• Directions: Each record beneath this line should be returned exactly as it is.

Source data
- - -

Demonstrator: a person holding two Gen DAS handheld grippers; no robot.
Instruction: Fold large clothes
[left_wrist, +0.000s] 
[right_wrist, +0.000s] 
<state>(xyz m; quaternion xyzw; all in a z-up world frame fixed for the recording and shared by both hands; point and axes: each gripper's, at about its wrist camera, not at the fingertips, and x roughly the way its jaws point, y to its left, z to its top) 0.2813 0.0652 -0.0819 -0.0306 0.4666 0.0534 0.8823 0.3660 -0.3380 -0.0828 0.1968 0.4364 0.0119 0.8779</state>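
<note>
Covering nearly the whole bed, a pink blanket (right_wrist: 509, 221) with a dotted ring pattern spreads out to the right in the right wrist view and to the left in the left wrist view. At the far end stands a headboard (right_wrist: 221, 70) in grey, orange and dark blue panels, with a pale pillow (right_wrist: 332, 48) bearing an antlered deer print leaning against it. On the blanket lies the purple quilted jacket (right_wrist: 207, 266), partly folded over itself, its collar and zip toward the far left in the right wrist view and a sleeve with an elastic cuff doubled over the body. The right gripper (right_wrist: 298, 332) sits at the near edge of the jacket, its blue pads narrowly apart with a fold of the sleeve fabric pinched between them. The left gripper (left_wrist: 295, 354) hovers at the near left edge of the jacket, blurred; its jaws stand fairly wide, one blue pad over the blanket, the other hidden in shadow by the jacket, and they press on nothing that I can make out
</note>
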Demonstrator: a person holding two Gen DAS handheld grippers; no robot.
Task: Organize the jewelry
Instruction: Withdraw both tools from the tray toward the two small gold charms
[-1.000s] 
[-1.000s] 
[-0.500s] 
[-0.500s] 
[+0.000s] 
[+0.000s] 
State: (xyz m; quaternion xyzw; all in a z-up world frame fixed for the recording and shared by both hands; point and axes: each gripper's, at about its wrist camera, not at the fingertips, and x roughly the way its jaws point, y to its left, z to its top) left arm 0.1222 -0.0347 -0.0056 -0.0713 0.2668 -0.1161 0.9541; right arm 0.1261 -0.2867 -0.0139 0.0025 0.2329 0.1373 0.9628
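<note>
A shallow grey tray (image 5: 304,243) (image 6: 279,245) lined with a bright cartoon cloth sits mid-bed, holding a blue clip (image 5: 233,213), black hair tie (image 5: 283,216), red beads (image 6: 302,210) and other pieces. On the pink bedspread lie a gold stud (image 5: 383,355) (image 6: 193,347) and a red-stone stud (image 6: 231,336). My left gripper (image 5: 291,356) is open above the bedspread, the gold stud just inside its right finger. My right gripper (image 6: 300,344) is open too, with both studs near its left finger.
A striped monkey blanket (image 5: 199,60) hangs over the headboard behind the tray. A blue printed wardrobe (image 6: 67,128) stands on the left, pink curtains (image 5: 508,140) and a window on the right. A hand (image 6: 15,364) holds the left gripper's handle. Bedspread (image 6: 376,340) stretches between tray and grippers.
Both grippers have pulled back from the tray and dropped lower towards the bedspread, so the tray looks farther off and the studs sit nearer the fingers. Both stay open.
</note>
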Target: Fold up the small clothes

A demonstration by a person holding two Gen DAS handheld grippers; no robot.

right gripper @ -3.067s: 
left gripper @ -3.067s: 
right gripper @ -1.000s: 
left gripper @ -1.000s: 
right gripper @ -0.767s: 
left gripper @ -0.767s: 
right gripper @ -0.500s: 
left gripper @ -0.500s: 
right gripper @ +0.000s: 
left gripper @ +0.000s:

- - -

• Answer section:
Demonstrator: a person holding two Gen DAS handheld grippers; no robot.
Instruction: Fold large clothes
[left_wrist, +0.000s] 
[right_wrist, +0.000s] 
<state>(xyz m; quaternion xyzw; all in a z-up world frame fixed for the recording and shared by both hands; point and axes: each gripper's, at about its wrist camera, not at the fingertips, and x roughly the way its jaws point, y to its left, z to its top) 0.2813 0.0652 -0.0819 -0.0306 0.4666 0.0534 0.8823 0.3660 -0.3380 -0.0828 0.1968 0.4364 0.0119 0.8779</state>
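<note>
Covering nearly the whole bed, a pink blanket (right_wrist: 509, 221) with a dotted ring pattern spreads out to the right in the right wrist view and to the left in the left wrist view. At the far end stands a headboard (right_wrist: 221, 70) in grey, orange and dark blue panels, with a pale pillow (right_wrist: 332, 48) bearing an antlered deer print leaning against it. On the blanket lies the purple quilted jacket (right_wrist: 207, 266), partly folded over itself, its collar and zip toward the far left in the right wrist view and a sleeve with an elastic cuff doubled over the body. The right gripper (right_wrist: 298, 332) sits at the near edge of the jacket, its blue pads narrowly apart with a fold of the sleeve fabric pinched between them. The left gripper (left_wrist: 295, 354) hovers at the near left edge of the jacket, blurred; its jaws stand fairly wide, one blue pad over the blanket, the other hidden in shadow by the jacket, and they press on nothing that I can make out
</note>
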Demonstrator: a person holding two Gen DAS handheld grippers; no robot.
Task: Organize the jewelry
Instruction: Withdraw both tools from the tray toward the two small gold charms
[-1.000s] 
[-1.000s] 
[-0.500s] 
[-0.500s] 
[+0.000s] 
[+0.000s] 
State: (xyz m; quaternion xyzw; all in a z-up world frame fixed for the recording and shared by both hands; point and axes: each gripper's, at about its wrist camera, not at the fingertips, and x roughly the way its jaws point, y to its left, z to its top) left arm 0.1222 -0.0347 -0.0056 -0.0713 0.2668 -0.1161 0.9541; right arm 0.1261 -0.2867 -0.0139 0.0025 0.2329 0.1373 0.9628
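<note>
A shallow grey tray (image 5: 304,243) (image 6: 279,245) lined with a bright cartoon cloth sits mid-bed, holding a blue clip (image 5: 233,213), black hair tie (image 5: 283,216), red beads (image 6: 302,210) and other pieces. On the pink bedspread lie a gold stud (image 5: 383,355) (image 6: 193,347) and a red-stone stud (image 6: 231,336). My left gripper (image 5: 291,356) is open above the bedspread, the gold stud just inside its right finger. My right gripper (image 6: 300,344) is open too, with both studs near its left finger.
A striped monkey blanket (image 5: 199,60) hangs over the headboard behind the tray. A blue printed wardrobe (image 6: 67,128) stands on the left, pink curtains (image 5: 508,140) and a window on the right. A hand (image 6: 15,364) holds the left gripper's handle. Bedspread (image 6: 376,340) stretches between tray and grippers.
Both grippers have pulled back from the tray and dropped lower towards the bedspread, so the tray looks farther off and the studs sit nearer the fingers. Both stay open.
</note>
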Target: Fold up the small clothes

A demonstration by a person holding two Gen DAS handheld grippers; no robot.

right gripper @ -3.067s: 
left gripper @ -3.067s: 
right gripper @ -1.000s: 
left gripper @ -1.000s: 
right gripper @ -0.767s: 
left gripper @ -0.767s: 
right gripper @ -0.500s: 
left gripper @ -0.500s: 
right gripper @ +0.000s: 
left gripper @ +0.000s:

No more output is given for this exercise.